A report obtained from the Department of Commerce quoting statistics from the Commonwealth Ports Authority disclosed a 13 percent decline in the volume of inbound revenue tonnage between January and June 2000.

During the period under review, the ports authority recorded a total of 345,500 revenue inbound tonnage or a quarterly average of 172,750, lower than the average 197,275 revenue tons during the previous year.

Rising fuel costs and the sudden shift in the gasoline consumption by Northern Marianas motorists pulled down the volume of inbound petroleum products to 99,300 tons in the first half of the year from the year ago’s average of 107,900 tons.

Prudent fuel consumption on the islands due to higher pump prices, as well as the closure of too many business establishments in the Northern Marianas may have forced oil companies to lower their inventories here.

The fourth since February this year, oil giants Mobil Oil Mariana Islands and Shell Marianas have recently increased fuel prices, citing rising costs in both global and regional markets.

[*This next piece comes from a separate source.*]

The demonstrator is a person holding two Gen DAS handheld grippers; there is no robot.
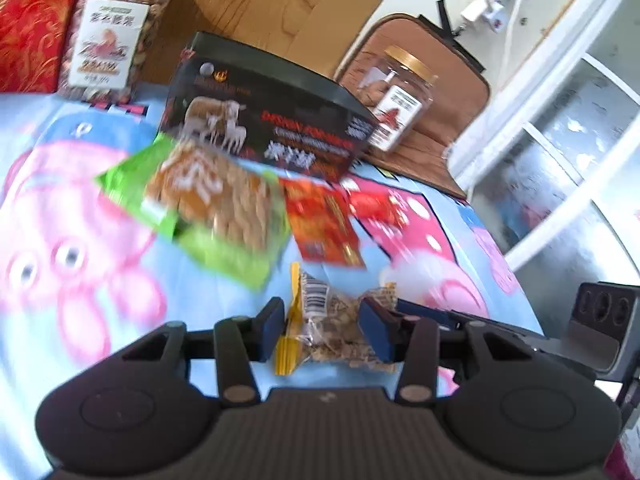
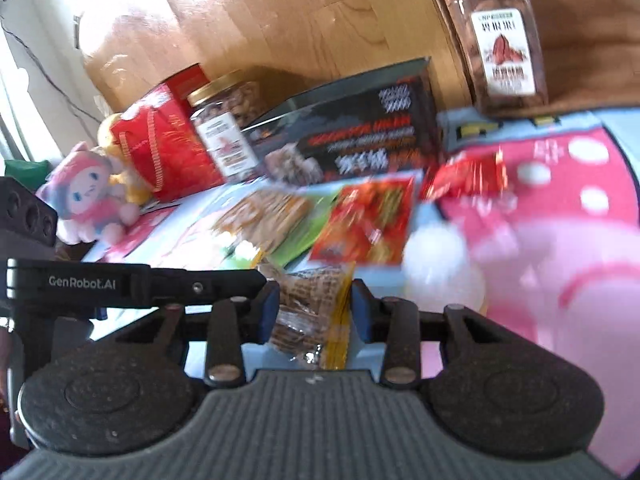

The drastic decline in inbound petroleum products dragged overall revenue tonnage figures for the first semester of the current calendar year, despite increase in raw apparel and cement stockpiles during the same period.

CNMI-bound cement products rose solidly in the first half of the year at 12,300 tons from the previous year’s average of 9,950 tons, despite the decline in construction activities during the same period in comparison with last year.

The Department of Public Works issued a total of 152 building permits for both commercial and residential structures in the first half of 2000, representing construction activities amounting to $11.7 million.

The number of building permits issued this year is lower from 1999’s 179 permits, but has a higher value from last year’s $10 million primarily because of the significant growth in renovation and construction activities in the residential sector.

Saipan-bound apparel products consigned to several players in the local garment manufacturing sector grew 4.5 percent from 101,700 tons in the first semester of 1999 to more than 106,000 tons during the same period this year.

This, even as garment exports from Saipan to the mainland U.S. have started dropping since the second quarter of last year due to the billion-dollar class action suit filed against CNMI manufacturers and their buyers.

The Saipan Garment Manufacturing Association previously revealed that the industry currently deals with slow business resulting from buyers’ apprehension on placing orders from Saipan garment manufacturers.

Government records indicated that apparel orders from mainland buyers have dropped by as much as 30-40 percent. The reduced orders from mainland buyers has been blamed on the billion-dollar lawsuits filed against Saipan apparel makers in two federal courts in Los Angeles and Saipan, and another in a San Francisco state court

The Saipan garment manufacturing industry has positioned itself to be a significant contributor of direct annual revenues for the government, or nearly 25 percent of all tax earnings, generating close to $40 million annually in direct revenue.